Naqueles campos de laranja, o sol se levantava muito antes do que a maioria dos meninos e meninas poderia sequer imaginar. O calor que irradiava das árvores não era só o do clima quente, mas o peso da rotina, a força de uma realidade que forçava as crianças a crescerem de repente. Era ali, entre o verde dos laranjais e o dourado do fruto que elas precisavam colher, que o sonho de ser criança se perdia um pouco mais a cada dia.
Eli e Edi eram duas dessas crianças. Eles acordavam, colocavam a roupa que parecia ser a mesma todos os dias e partiam para o trabalho, onde a única coisa que mudava era o cansaço. O som das folhas sendo rasgadas das árvores, o cheiro da fruta madura e o peso da cesta se tornavam uma parte natural do corpo. Mas, no fundo, algo dentro deles ainda resistia àquele destino que parecia já traçado. Eles queriam algo mais, algo que não tivesse o gosto amargo do suor misturado com o pó da terra, nem o aroma de laranja que marcava sua pele e seus sonhos.
A escola, aquela distante possibilidade, era um luxo que parecia inalcançável. Como ir para a escola, como aprender, se o trabalho nos laranjais não dava trégua? Como ser criança, com a obrigação de carregar no corpo o peso de um mundo que não lhes deixava o tempo de ser?
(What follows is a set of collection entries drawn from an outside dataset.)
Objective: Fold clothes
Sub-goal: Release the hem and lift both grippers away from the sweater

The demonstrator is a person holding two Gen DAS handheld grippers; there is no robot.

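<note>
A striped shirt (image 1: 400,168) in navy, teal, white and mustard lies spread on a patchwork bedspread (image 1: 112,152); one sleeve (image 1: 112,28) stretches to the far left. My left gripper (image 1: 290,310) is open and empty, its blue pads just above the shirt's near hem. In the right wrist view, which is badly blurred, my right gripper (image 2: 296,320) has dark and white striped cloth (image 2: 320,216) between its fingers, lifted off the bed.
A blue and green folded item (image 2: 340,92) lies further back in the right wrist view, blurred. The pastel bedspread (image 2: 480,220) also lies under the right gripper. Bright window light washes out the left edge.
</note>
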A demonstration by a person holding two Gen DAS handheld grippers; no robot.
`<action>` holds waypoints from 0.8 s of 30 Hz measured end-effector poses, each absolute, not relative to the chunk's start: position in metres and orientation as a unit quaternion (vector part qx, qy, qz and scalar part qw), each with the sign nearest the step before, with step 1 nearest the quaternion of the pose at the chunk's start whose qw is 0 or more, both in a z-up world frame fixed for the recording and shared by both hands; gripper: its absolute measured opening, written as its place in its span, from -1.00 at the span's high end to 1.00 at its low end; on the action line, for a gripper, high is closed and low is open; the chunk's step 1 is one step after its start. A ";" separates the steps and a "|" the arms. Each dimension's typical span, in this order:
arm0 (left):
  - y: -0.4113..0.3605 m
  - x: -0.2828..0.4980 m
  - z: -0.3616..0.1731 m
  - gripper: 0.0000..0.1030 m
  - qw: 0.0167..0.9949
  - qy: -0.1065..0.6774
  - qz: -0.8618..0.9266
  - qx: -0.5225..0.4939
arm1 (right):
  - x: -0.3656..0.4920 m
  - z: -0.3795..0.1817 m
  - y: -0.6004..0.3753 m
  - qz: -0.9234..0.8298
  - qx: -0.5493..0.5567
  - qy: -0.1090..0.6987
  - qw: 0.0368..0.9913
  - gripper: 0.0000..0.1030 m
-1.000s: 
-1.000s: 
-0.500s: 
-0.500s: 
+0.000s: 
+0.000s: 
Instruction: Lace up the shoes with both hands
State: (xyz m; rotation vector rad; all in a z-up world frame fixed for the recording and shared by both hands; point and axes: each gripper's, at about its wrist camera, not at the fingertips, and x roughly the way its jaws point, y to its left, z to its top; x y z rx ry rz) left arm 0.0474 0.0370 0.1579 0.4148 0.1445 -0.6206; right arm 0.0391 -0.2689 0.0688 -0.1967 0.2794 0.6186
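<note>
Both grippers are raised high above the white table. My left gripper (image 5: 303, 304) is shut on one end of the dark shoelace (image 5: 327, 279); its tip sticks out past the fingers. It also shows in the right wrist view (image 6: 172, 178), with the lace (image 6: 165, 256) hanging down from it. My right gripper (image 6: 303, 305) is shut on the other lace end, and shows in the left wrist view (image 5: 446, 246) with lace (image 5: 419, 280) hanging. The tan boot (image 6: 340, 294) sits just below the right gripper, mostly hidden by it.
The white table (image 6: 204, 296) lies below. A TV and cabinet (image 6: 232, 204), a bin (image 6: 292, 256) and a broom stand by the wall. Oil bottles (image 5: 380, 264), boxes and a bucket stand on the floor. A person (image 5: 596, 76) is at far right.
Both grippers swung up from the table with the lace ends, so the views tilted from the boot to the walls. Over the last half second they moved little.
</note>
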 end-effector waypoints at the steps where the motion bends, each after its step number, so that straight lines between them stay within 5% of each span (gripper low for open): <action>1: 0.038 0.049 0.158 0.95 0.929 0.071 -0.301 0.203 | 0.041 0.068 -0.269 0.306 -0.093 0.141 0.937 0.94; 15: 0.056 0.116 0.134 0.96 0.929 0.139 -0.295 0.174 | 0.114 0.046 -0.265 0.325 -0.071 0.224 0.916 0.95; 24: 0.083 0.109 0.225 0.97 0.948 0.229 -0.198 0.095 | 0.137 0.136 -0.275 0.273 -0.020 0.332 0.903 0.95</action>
A professora Joana, que conhecia bem a dura realidade dos seus alunos, não queria que seus olhares perdessem o brilho da curiosidade. Ela via além da laranja: via sonhos, via potencial, via esperança. Mas sabia que, na dura realidade de Eli e Edi, tudo isso estava em risco. Como tentar ensinar valores de um mundo que eles mal podiam acessar? Como fazer com que eles acreditassem que podiam sonhar, se o próprio trabalho de cada dia roubava esses sonhos?
— Vocês podem lutar por seus estudos — dizia ela, com a mesma determinação que tentava passar para seus alunos. — O trabalho é pesado, mas o aprendizado é mais forte. Enfrentem a realidade de frente, mesmo que seja difícil. Vocês têm o direito de sonhar com um futuro melhor.
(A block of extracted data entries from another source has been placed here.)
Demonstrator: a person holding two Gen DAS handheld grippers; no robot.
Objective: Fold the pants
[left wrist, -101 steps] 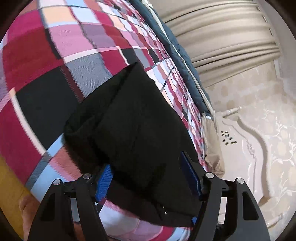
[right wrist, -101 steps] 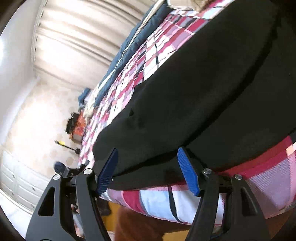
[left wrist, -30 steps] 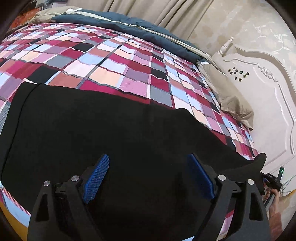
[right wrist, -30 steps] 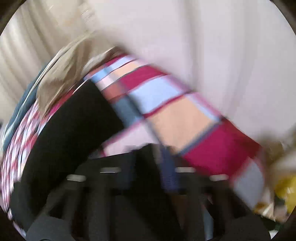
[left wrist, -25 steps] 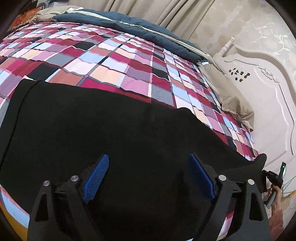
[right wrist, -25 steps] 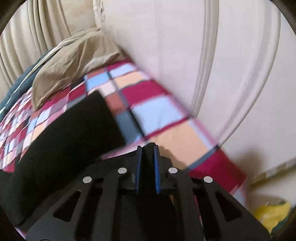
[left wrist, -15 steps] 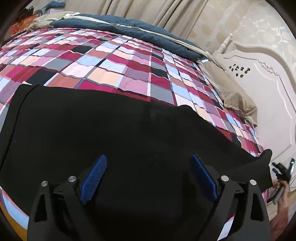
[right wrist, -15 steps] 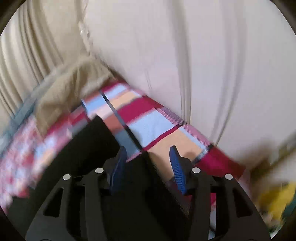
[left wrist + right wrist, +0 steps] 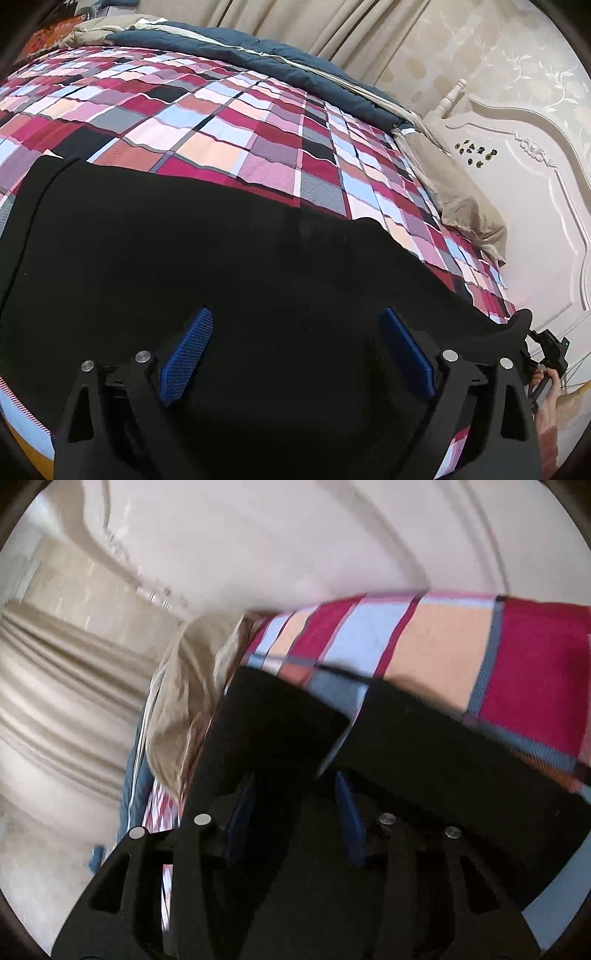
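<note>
One black pants (image 9: 221, 258) lies flat; left gripper (image 9: 295, 354) wide, empty; right gripper (image 9: 295, 819) closing.

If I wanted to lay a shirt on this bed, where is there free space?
The checked bedspread lies bare between the black pants and the blue duvet along the far edge. The near side is covered by the pants; the beige pillow fills the headboard corner.

The plaid bed (image 9: 229, 147) past the black pants (image 9: 221, 258) is bare, so a gripper could pass there. The white headboard (image 9: 535, 229) and tan pillow (image 9: 458, 206) block the right side.
</note>
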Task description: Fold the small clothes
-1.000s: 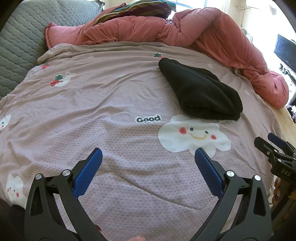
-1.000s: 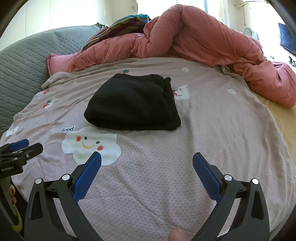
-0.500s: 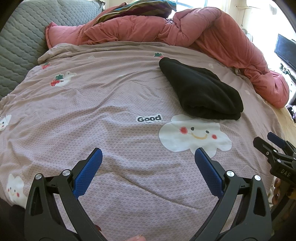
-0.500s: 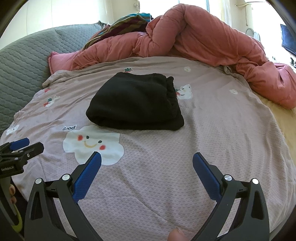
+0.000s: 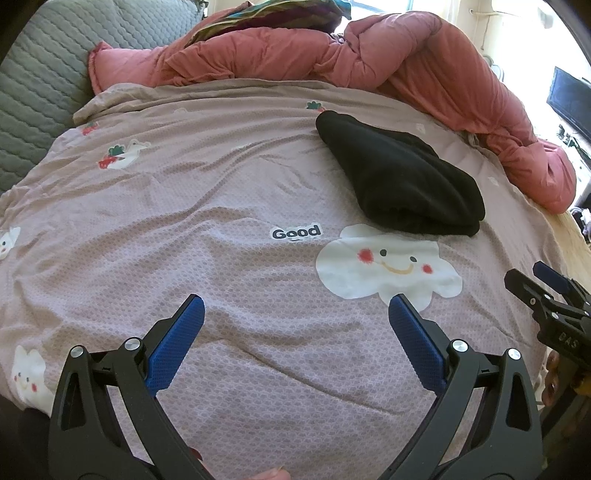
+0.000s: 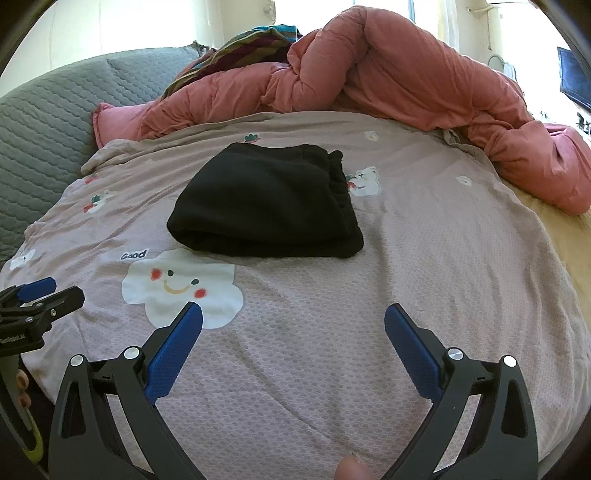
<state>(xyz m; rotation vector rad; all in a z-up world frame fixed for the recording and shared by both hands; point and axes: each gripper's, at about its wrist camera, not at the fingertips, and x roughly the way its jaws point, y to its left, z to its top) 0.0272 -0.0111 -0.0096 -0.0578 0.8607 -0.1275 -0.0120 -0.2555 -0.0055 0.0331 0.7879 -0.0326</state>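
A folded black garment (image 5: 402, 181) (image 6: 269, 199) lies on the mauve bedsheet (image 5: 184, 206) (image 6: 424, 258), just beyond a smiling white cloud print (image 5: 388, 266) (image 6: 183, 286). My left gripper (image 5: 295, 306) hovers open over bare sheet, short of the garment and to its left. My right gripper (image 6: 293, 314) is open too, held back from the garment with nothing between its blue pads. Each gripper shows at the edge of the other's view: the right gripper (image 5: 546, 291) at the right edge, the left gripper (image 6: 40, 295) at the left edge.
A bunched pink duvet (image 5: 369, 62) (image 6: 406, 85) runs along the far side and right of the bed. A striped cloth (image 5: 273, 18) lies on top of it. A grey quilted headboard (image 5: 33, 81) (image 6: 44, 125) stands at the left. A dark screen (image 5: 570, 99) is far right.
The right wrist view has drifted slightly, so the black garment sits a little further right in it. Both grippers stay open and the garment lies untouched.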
Ela falava e os olhos de Eli e Edi, sempre atentos, brilhavam um pouco mais. Mas cada palavra da professora soava como um desafio — um desafio para o qual o tempo parecia sempre fugir. Como sobreviver e estudar ao mesmo tempo? Como transformar a laranja que alimentava o corpo, mas tirava a infância, em um símbolo de liberdade?
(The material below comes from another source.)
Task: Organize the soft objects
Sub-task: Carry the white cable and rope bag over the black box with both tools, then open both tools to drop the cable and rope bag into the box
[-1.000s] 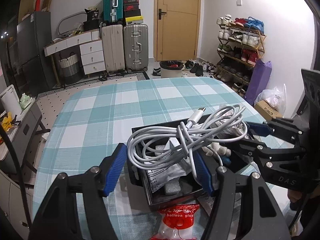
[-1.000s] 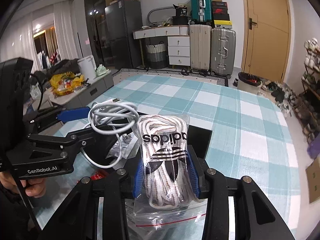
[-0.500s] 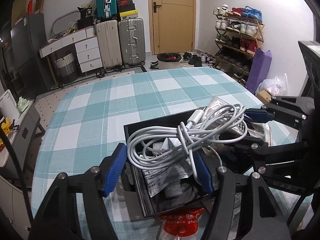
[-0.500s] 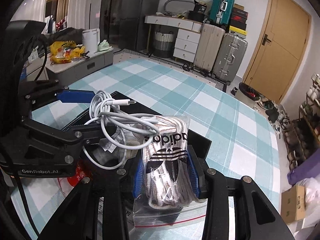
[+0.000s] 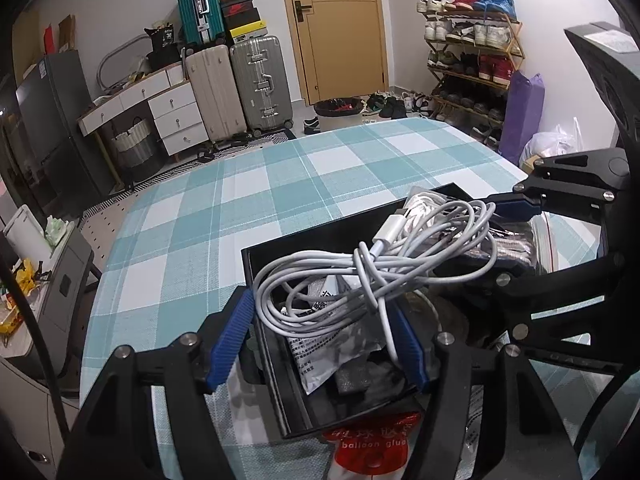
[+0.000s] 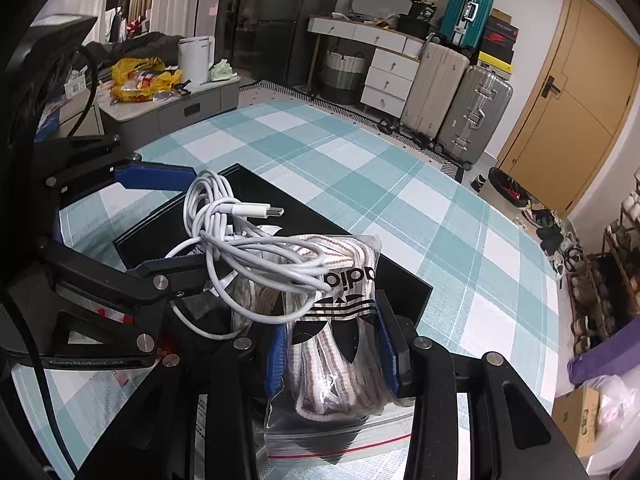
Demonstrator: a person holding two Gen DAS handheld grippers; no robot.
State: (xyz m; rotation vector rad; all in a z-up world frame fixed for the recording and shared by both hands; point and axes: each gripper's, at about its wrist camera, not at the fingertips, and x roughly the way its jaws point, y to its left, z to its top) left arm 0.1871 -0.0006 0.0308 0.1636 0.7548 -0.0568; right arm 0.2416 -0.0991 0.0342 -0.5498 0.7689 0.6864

A verdade é que o trabalho infantil, como o que Eli e Edi enfrentavam, era um cruel ladrão de infância. Rouba o tempo, rouba os sonhos, rouba o futuro. E, embora a escola e a educação fossem uma porta, muitos não tinham as chaves para abri-la. A infância, nesse cenário, deixava de ser o espaço da brincadeira, da aprendizagem e da descoberta para se tornar apenas uma passagem para a dura vida adulta.
No entanto, o brilho nos olhos de Eli e Edi, mesmo que momentâneo, era a prova de que, por mais difícil que fosse, o sonho ainda resistia. Talvez, um dia, as laranjas fossem colhidas por mãos mais velhas, e as crianças finalmente poderiam ocupar o lugar que o mundo lhes devia: o de ser criança.